Un jeune prodige, vif, technique, et redoutablement précis.
commente le présentateur, un peu trop excité.
La salle applaudit.
Moi je serre les mains sur mes genoux.
Le combat commence.
Doyun fonce direct, sans réfléchir.
Mais Iseul, lui, il attend.
Il lit.
Il anticipe.
Il esquive.
Son premier coup de pied claque dans l'air comme un fouet.
Le gamin en face vacille.
Le public réagit.
Certains rient, d'autres poussent des "ohhhh".
Moi ?
Je reste droite.
Fière.
Tendue.
C'est pas un jeu pour lui.
C'est un langage.
C'est là qu'il respire.
Il ne frappe pas pour blesser.
Il frappe pour s'imposer.
Petit corps. Grand respect.
Son adversaire tente une nouvelle attaque.
Iseul bloque avec son genou, pivote, enchaîne deux directs rapides.
Clac. Clac.
Le public s'agite.
— Quel talent à cet âge ! commente le présentateur. Yoo Iseul a une maîtrise qui dépasse largement son niveau. C'est propre, rapide, chirurgical.
Je serre un peu plus les poings.
Pas de cris. Pas de "vas-y mon fils".
Juste mon regard. Fixé. Stable. Présent.
Parce qu'il le sait.
Je suis là.
Et il combat pas juste pour gagner.
Il combat pour montrer qu'il existe.
Qu'il est là.
Qu'il est pas seulement le fils d'un fantôme.
Il est Iseul.
Et il brille.
Iseul enchaîne.
Un pas en arrière, un coup de pied circulaire.
Une esquive fluide, un direct au plexus.
Il ne tremble pas.
Il ne recule pas.
Il domine.
Son adversaire fait de son mieux, mais il est dépassé.
Il fatigue. Il hésite.
Iseul, lui, reste droit, les yeux fixés, le souffle régulier.
La salle retient son souffle.
Le public commence à murmurer, impressionné.

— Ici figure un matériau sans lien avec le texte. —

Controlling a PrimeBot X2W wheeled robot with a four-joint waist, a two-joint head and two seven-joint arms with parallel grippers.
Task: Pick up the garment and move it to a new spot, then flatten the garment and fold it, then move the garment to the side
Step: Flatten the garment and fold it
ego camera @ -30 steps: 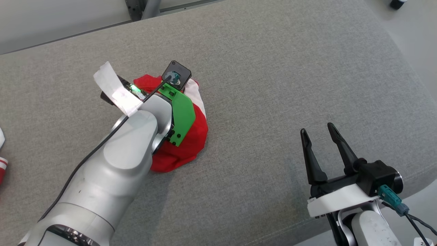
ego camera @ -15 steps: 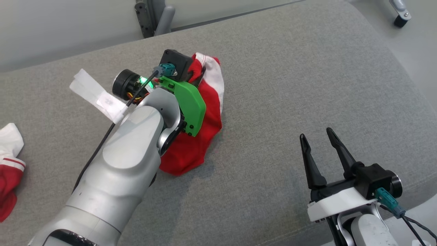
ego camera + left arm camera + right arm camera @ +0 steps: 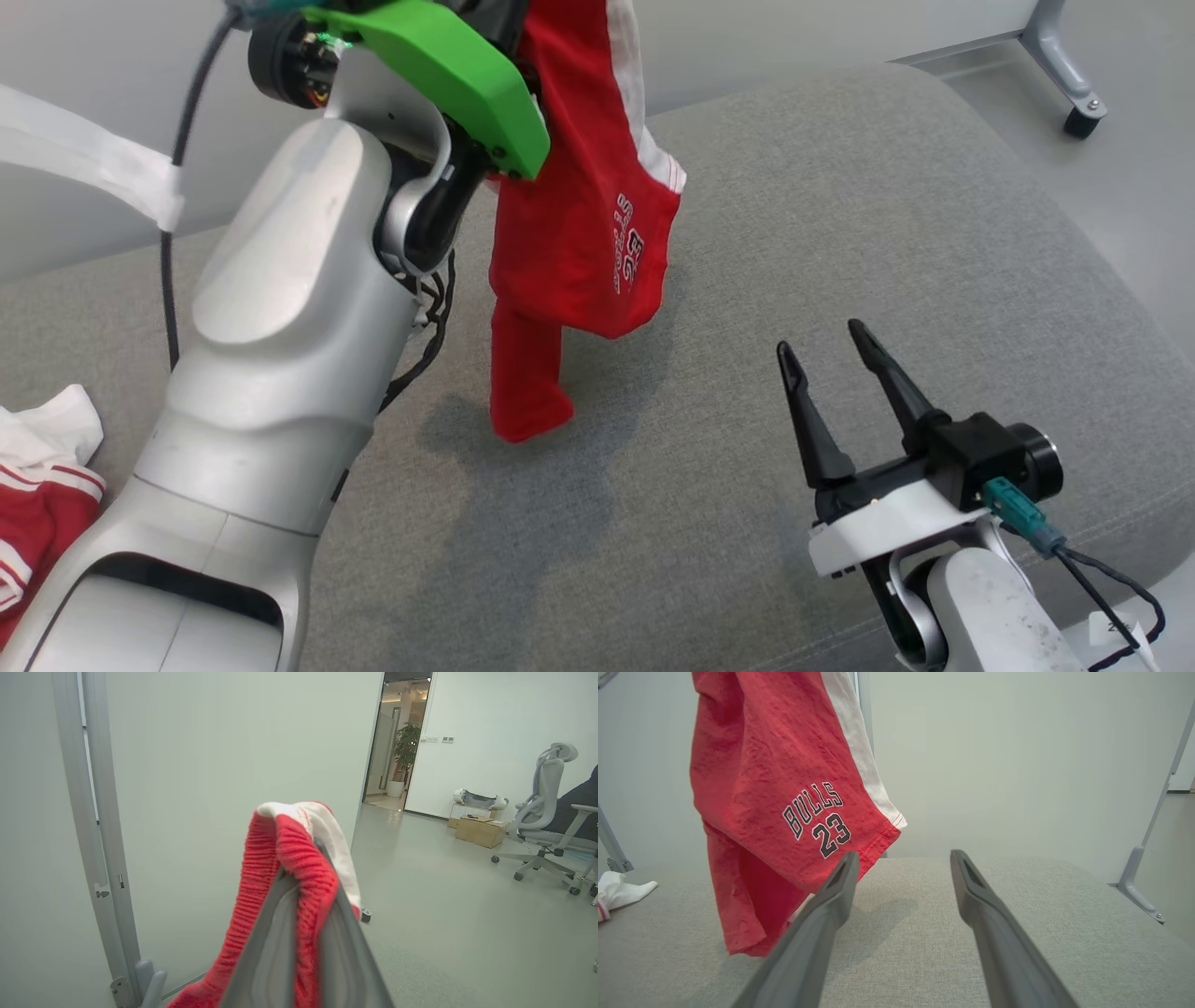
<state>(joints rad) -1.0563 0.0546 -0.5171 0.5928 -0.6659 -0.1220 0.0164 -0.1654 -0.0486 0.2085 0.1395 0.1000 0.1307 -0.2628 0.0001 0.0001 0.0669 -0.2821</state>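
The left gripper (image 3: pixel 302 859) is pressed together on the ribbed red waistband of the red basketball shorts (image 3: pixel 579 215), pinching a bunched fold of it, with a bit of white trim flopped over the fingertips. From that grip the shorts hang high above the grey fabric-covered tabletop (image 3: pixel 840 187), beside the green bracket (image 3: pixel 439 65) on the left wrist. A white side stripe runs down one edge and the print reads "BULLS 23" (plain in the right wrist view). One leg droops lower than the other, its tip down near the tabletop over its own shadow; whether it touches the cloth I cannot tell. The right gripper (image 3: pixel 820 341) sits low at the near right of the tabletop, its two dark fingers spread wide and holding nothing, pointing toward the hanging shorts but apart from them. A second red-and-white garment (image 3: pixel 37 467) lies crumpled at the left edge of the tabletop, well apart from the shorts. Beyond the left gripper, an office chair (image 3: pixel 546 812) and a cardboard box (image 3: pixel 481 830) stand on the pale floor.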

Des coachs hochent la tête.
Des parents filment sans détourner l'objectif.
Moi ?
Je suis figée.
Le regard accroché au ring.
Chaque coup, chaque mouvement, c'est comme s'il me frappait aussi.
Mais pas de douleur.
De la fierté.
Crue. Immense. Incontrôlable.
Le gong final sonne.
Clair.
Net.
C'est fini.
L'arbitre s'approche.
Il attrape le bras de chaque enfant, un de chaque côté.
Suspens.
Respiration coupée.
Silence.
Et puis...
Il lève le bras gauche.
Celui d'Iseul.
— Le vainqueur : Yoo Iseul !
Et là, je craque.
Je me lève d'un coup, applaudis comme si mes mains allaient exploser.

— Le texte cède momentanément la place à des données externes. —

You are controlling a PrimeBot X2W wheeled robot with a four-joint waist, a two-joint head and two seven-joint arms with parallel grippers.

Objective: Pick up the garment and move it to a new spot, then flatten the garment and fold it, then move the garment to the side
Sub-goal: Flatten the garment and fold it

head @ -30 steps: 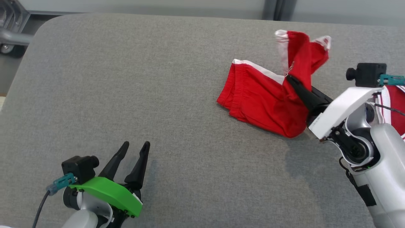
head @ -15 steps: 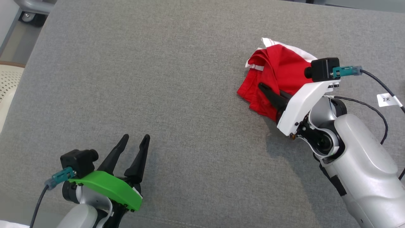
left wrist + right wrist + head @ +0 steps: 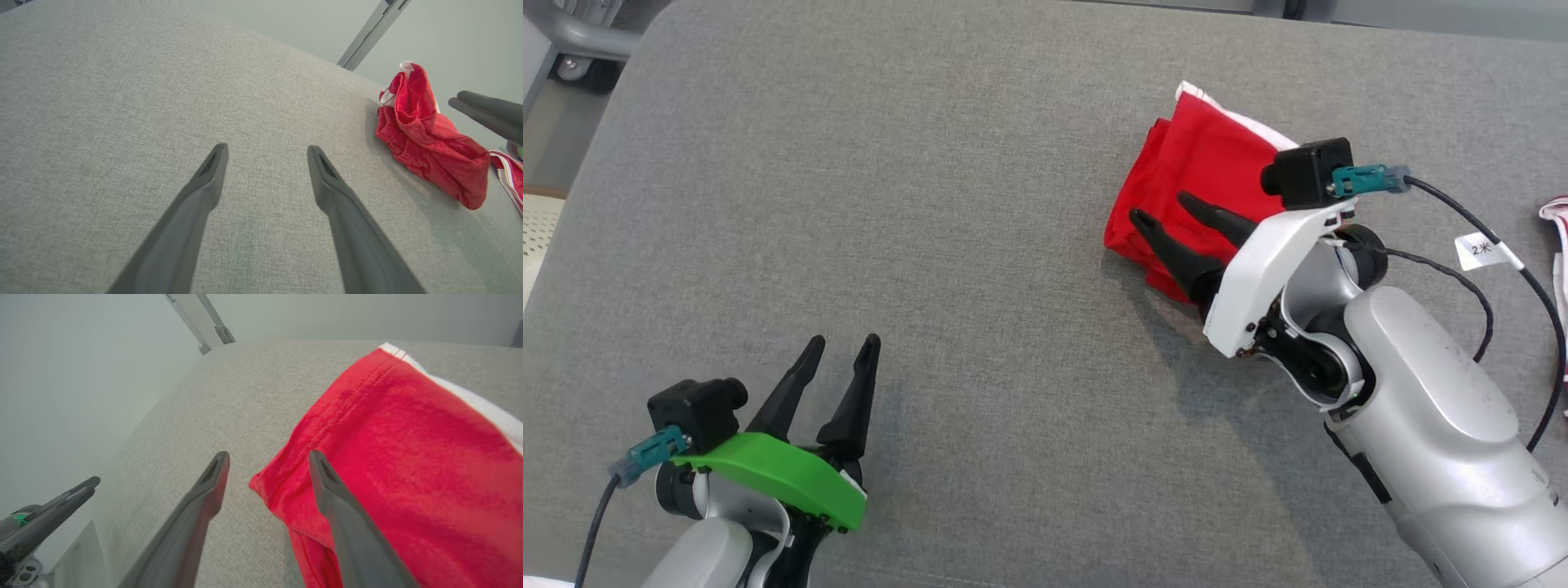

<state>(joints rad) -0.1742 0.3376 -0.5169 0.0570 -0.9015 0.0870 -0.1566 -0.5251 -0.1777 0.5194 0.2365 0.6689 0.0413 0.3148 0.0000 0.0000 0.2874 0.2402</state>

Je crie son nom, les yeux embués, le cœur en vrac.
— YAAH ISEUL-AH !
Les gens autour de moi se retournent.
Mais je m'en fous.
C'est mon fils.
C'est mon roi.
Et il vient de conquérir son royaume.
Sur le ring, il cherche dans la foule.
Et quand nos regards se croisent...
Il sourit.
Pas un sourire d'enfant.
Un sourire de victoire.
Je le regarde descendre du ring.
Encore en sueur. Encore essoufflé.
Mais le sourire...
Le sourire, lui, il a gagné bien avant la cloche.
Il me cherche du regard.
Je lui fais un signe de la main, paume ouverte sur mon cœur.

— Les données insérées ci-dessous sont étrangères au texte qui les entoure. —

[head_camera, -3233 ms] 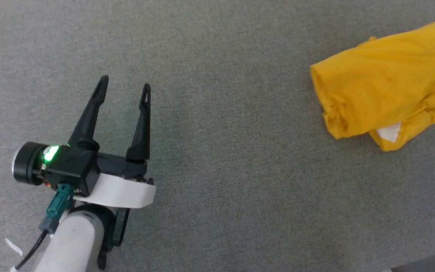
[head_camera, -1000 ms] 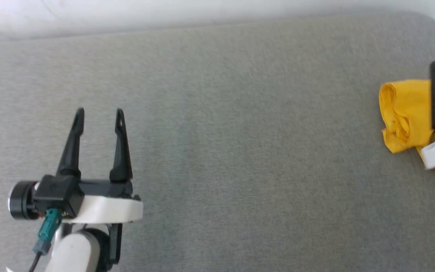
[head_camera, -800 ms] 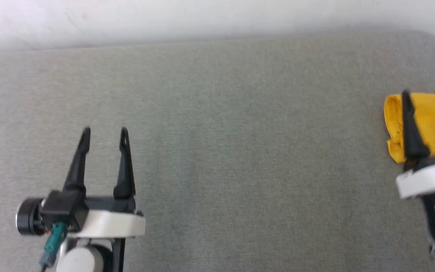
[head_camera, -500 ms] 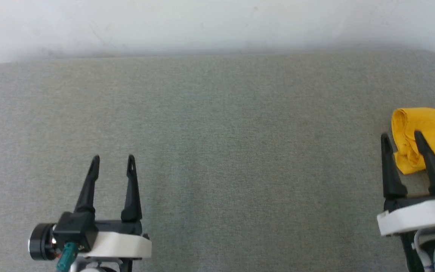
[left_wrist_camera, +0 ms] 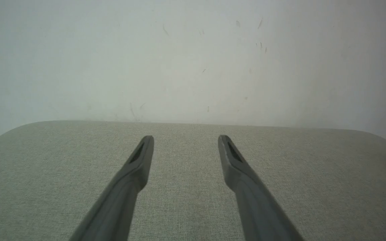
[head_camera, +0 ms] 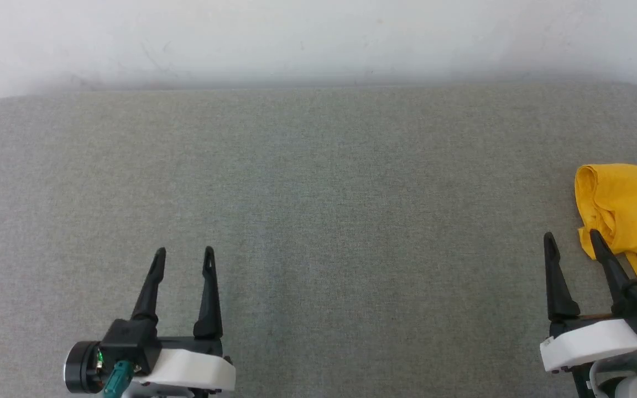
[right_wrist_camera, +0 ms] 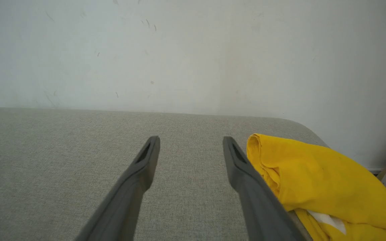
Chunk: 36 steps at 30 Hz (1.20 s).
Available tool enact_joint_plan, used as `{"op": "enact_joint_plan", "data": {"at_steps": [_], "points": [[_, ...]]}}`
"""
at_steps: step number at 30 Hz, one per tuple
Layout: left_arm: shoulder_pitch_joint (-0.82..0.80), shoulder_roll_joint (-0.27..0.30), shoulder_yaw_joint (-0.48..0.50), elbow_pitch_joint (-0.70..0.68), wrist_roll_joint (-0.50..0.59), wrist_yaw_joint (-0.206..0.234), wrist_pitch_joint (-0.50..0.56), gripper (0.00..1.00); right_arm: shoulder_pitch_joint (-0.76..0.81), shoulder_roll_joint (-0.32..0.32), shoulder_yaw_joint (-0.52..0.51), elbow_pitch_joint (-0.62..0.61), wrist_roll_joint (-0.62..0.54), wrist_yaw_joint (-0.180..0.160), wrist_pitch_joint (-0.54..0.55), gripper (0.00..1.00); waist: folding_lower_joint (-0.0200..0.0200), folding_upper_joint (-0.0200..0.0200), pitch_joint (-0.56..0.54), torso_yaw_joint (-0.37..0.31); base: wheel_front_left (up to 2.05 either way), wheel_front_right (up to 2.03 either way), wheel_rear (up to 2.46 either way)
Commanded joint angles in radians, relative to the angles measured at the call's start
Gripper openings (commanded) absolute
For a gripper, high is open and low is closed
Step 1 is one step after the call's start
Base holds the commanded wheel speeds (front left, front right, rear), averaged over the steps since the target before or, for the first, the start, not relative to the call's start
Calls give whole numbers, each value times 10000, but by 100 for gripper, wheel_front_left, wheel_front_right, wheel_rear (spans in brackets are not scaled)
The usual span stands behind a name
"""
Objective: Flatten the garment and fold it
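Judging from the layout, the task is taken to be at its very start: nothing is grasped and no flattening is begun. At the lower left of the head view the left gripper (head_camera: 184,251) is seen with fingers spread and nothing between them; at the lower right the right gripper (head_camera: 572,236) is likewise apart and empty. Just outside its right-hand finger, at the frame's right edge, the garment (head_camera: 628,210) lies bunched on the grey padded surface (head_camera: 318,193); whether they touch cannot be told. A short reach rightward onto a free cloth edge is called for next. Farthest back a pale wall (head_camera: 318,38) is seen.
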<state>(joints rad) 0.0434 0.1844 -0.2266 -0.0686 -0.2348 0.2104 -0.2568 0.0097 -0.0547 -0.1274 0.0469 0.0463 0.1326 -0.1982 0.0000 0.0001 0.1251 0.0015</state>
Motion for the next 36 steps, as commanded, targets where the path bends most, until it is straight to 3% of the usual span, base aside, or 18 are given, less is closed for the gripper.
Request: {"op": "enact_joint_plan", "data": {"at_steps": [1, 8, 9, 36], "points": [[66, -57, 102, 18, 111, -101, -47, 100, -19, 42, -20, 37, 90, -19, -89, 100, 0, -1, -5, -3, 0, 0, 0], [158, -273, 447, 109, 249, -349, -48, 100, -73, 43, -93, 90, 123, -19, -176, 100, 0, -1, -47, -9, 0, 0, 0], [21, -258, 406, 102, 182, -297, 2, 0, -24, 2, -54, 72, 67, 0, -92, 0, 0, -1, -49, -10, 0, 0, 0], [-72, -453, 739, 223, 572, -641, 504, 0, -37, 4, 220, -37, -37, -2, 339, 0, 0, -1, -282, -11, 0, 0, 0]]}}
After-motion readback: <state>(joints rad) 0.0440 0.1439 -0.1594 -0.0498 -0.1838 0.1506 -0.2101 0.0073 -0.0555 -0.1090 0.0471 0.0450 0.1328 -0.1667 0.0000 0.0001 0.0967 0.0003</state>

Il sourit encore plus fort.
Puis la voix du présentateur revient, couvrant le brouhaha :
— Et je vous rappelle que les enfants vainqueurs de ce soir seront officiellement sélectionnés pour participer au Championnat National Junior, qui aura lieu dans deux mois à Busan !
Silence.
Puis explosion de cris, de bravos, de réactions surprises dans la salle.
Moi, je bouge pas.
Pas tout de suite.
Je le regarde.
Yoo Iseul.
Cinq ans.
Et déjà en route pour les sommets.
Il rit, saute, serre la main de son coach.
Et moi...
Je reste assise.
Une larme tranquille roule sur ma joue.
Pas une larme de douleur.
Une larme de fierté pure.
De promesse tenue.
De force transmise.
Parce qu'il est pas juste un enfant.
Il est mon fils.
Et ce soir, plus que jamais,
il est tout ce que j'ai réussi de plus grand.